Iron is the one mineral that humans can’t excrete, so the more iron that is consumed the greater the likelihood that leptin levels will drop, resulting in increased appetite and the potential to overeat.
The study is published in the Aug. 24 (will double check w. journal) issue of the Journal of Clinical Investigation.
“We showed that the amount of food intake increased in animals that had high levels of dietary iron,” said Don McClain, M.D., Ph.D., director of the Center on Diabetes, Obesity and Metabolism at Wake Forest Baptist and senior author of the study. “In people, high iron, even in the high-normal range, has been implicated as a contributing factor to many diseases, including diabetes, fatty liver disease and Alzheimer’s, so this is yet another reason not to eat so much red meat because the iron in red meat is more readily absorbed than iron from plants.”

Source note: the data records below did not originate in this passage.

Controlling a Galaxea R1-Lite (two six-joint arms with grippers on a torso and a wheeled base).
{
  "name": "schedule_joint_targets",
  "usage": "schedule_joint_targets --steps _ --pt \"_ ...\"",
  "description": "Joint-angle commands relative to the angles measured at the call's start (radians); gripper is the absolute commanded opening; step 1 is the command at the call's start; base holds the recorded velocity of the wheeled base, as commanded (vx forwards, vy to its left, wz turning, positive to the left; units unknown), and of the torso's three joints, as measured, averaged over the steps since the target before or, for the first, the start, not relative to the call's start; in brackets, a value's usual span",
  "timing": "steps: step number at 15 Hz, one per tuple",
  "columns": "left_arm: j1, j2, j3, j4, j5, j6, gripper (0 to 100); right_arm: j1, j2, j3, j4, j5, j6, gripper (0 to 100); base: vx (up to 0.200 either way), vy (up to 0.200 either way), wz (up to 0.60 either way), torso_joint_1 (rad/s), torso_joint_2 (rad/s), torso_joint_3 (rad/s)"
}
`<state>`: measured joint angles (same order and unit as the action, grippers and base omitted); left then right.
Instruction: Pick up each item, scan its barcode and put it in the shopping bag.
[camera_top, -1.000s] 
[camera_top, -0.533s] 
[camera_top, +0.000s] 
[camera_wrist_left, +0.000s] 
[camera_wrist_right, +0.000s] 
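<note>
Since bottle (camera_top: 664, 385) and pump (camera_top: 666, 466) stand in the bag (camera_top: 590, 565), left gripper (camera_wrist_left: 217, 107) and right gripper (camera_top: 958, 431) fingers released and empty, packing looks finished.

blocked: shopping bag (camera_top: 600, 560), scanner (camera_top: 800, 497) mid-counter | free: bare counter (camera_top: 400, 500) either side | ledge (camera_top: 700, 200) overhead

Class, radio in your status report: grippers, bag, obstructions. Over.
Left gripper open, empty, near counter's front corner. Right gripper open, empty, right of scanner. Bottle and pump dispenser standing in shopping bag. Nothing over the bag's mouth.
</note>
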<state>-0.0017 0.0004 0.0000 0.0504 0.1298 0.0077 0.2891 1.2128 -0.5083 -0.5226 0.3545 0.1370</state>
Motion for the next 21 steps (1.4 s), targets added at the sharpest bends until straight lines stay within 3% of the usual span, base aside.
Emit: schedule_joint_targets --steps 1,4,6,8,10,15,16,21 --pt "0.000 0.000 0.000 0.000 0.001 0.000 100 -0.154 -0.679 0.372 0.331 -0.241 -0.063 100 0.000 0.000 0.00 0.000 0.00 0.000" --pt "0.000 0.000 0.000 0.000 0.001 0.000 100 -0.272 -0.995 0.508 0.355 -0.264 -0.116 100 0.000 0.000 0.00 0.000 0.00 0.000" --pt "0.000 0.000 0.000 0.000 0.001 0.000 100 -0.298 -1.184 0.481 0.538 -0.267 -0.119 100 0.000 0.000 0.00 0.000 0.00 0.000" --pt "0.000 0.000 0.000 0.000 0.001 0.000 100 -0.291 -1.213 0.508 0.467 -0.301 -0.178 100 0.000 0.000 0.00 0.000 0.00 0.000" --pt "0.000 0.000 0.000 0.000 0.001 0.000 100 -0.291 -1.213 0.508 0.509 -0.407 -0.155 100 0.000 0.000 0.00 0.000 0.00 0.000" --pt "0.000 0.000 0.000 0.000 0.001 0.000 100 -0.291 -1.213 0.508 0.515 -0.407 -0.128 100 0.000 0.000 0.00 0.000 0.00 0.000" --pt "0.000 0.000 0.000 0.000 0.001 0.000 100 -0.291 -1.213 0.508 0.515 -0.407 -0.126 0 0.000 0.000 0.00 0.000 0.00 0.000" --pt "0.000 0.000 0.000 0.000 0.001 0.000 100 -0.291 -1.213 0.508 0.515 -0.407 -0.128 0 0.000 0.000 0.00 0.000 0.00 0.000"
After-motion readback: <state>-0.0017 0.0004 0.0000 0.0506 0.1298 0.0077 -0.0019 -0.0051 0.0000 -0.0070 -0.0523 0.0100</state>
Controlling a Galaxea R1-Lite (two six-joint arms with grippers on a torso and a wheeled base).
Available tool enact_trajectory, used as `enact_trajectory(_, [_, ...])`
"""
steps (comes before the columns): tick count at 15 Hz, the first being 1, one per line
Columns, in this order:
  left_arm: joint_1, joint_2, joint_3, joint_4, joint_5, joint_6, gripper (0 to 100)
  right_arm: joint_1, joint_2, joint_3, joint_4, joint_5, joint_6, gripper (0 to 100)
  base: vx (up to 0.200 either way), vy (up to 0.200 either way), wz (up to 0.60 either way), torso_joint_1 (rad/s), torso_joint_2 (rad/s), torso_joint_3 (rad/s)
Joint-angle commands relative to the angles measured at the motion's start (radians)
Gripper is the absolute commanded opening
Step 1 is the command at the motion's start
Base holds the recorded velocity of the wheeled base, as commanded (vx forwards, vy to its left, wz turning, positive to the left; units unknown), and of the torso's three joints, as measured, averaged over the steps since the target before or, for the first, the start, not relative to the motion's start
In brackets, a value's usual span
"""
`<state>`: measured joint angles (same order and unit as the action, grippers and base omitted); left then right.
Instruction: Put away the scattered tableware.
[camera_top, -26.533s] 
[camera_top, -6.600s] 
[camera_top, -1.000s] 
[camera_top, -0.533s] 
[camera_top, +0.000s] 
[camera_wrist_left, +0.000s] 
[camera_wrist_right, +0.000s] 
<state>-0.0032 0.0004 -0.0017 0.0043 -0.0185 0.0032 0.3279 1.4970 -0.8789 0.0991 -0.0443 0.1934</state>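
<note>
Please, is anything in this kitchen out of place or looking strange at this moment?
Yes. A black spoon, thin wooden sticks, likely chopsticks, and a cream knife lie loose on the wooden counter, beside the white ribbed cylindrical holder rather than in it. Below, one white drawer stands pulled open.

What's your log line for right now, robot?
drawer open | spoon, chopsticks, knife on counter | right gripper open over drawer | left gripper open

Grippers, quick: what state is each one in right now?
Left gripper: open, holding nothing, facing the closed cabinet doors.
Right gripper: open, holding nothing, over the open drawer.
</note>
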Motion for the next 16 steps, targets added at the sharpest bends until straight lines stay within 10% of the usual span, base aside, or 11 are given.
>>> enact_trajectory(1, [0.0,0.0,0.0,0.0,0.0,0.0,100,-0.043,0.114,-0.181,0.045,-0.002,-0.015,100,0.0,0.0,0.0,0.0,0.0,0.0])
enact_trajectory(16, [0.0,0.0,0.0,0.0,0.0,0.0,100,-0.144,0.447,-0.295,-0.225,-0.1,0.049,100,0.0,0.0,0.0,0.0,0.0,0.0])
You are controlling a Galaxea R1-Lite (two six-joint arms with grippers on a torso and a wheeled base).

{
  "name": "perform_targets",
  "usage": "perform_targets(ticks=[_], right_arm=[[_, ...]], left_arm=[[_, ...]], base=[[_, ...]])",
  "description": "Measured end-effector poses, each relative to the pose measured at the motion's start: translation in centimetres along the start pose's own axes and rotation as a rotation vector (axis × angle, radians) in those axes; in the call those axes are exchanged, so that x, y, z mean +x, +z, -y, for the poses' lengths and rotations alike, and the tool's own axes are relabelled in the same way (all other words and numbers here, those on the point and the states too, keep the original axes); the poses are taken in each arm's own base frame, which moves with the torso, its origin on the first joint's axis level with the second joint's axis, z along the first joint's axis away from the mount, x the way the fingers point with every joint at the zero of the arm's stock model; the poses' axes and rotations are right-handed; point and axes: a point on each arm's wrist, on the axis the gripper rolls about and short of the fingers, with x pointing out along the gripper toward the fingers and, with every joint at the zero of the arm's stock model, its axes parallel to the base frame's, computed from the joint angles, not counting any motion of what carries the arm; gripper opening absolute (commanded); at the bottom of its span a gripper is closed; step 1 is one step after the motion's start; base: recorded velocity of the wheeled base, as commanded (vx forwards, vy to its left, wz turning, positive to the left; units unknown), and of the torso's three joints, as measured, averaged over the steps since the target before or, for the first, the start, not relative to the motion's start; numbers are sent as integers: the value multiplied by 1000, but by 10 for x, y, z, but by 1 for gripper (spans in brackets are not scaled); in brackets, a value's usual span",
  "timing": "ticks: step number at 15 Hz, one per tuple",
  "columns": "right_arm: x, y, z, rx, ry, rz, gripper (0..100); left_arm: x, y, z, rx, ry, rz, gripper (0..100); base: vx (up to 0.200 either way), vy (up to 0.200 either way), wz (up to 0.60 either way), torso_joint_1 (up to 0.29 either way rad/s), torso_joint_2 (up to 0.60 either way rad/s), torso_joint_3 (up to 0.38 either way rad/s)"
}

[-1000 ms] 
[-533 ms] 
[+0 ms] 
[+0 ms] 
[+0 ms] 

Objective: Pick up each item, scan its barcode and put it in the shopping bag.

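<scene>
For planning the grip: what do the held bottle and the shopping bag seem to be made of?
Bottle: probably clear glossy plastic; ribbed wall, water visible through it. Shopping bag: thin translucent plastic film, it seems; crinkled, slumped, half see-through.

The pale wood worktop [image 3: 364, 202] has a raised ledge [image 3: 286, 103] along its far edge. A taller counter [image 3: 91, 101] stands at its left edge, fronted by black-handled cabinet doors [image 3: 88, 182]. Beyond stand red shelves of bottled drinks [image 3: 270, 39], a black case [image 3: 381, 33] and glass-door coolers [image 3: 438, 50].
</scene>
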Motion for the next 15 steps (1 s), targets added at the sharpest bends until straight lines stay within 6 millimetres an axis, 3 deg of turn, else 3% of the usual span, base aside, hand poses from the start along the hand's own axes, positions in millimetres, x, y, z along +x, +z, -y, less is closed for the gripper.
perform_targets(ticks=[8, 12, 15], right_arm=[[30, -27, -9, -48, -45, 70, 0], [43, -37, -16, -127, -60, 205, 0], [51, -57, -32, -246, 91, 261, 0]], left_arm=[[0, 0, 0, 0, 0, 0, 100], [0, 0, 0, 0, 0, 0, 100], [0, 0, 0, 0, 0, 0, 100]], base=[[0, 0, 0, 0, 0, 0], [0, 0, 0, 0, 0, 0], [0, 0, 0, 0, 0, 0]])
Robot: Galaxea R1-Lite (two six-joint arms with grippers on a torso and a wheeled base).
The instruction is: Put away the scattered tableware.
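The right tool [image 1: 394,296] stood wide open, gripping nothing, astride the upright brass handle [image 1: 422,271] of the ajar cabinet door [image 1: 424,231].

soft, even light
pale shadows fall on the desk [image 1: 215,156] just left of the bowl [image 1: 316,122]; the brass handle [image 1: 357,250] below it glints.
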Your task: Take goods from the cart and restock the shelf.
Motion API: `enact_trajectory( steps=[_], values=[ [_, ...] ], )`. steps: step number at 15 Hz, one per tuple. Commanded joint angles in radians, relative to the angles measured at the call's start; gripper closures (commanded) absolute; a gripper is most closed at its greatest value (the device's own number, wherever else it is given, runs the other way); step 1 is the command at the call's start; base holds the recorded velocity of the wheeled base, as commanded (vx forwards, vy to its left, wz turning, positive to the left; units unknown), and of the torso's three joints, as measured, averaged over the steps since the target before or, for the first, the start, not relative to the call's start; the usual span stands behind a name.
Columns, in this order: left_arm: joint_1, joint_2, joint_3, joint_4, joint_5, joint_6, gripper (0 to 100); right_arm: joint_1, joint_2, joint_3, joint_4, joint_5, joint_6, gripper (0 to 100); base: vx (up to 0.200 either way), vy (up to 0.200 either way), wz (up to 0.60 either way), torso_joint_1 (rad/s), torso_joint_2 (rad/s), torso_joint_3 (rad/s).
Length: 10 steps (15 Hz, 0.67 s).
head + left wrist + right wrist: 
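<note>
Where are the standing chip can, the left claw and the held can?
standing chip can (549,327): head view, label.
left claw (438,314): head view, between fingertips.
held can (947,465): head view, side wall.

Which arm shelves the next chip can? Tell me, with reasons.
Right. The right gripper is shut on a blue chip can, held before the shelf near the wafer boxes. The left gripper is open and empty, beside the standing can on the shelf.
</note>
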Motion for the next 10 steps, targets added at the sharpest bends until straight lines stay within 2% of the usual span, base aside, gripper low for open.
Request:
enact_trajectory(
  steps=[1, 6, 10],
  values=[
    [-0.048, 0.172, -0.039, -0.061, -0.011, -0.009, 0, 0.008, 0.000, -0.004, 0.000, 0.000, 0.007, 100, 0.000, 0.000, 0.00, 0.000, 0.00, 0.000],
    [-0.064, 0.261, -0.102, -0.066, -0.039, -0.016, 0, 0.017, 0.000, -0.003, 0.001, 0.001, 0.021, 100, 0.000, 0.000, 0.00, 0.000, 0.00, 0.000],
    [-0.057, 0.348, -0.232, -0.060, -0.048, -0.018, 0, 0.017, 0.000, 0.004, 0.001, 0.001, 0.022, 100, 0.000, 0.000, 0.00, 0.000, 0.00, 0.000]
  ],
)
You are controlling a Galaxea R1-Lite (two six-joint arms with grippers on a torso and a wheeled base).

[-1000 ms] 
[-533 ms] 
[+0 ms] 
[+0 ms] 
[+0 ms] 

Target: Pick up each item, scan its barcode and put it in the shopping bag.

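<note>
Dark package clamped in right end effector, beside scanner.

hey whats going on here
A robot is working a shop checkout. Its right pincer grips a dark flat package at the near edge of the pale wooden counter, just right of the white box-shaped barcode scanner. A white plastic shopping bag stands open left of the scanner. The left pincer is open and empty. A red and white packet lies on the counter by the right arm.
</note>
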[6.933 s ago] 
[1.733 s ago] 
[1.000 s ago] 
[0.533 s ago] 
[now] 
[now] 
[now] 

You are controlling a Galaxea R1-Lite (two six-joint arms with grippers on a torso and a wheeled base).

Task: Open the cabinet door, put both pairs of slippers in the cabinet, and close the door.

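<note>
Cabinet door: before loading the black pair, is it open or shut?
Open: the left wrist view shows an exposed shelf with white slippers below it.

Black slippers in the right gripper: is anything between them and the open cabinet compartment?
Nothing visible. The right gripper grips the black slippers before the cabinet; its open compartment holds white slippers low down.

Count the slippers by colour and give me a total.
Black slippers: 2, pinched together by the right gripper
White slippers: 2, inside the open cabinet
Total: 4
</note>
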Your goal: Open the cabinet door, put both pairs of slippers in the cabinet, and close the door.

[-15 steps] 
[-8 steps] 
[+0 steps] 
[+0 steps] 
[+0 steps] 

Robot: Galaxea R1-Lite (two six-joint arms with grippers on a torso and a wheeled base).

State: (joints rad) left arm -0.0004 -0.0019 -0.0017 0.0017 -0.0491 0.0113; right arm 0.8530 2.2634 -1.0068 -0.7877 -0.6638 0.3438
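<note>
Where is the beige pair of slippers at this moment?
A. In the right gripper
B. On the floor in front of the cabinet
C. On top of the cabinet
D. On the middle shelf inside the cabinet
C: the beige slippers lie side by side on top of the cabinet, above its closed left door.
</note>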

In this study, male mice were fed high (2000 mg/kg) and low-normal (35 mg/kg) iron diets for two months, followed by measuring the levels of iron in fat tissue. The researchers observed a 115 percent increase of iron in the mice fed a high iron diet as compared to the mice fed the low normal diet. In addition, leptin levels in blood were 42 percent lower in mice on the high iron diet compared to those on the low normal diet.
Results from the animal model were verified through ferritin blood tests from 76 human participants in a previous clinical study. Ferritin blood tests measure the amount of iron stored in the body.
The researchers showed that fat tissue responds to iron availability to adjust the expression of leptin, a major regulator of appetite, energy expenditure and metabolism.
“We don’t know yet what optimal iron tissue level is, but we are hoping to do a large clinical trial to determine if decreasing iron levels has any effect on weight and diabetes risk,” McClain said. “The better we understand how iron works in the body, the better chance we have of finding new pathways that may be targets for the prevention and treatment of diabetes and other diseases.”
Funding for the study was provided by the Research Service of the Department of Veterans Affairs and the national Institutes of Health. This study was conducted at the University of Utah before McClain joined Wake Forest Baptist.
Co-authors are Yan Gao, Ph.D., Zhonggang Li, M.S., Scott Gabrielsen, M.D., Ph.D., Judith A. Simcox, Ph.D., Soh-hyun Lee, Ph.D., Deborah Jones, B.S., Bob Cooksey, M.S., and Gregory Stoddard, Ph.D., of the University of Utah; William T. Cefalu, M.D., of Louisiana State University System.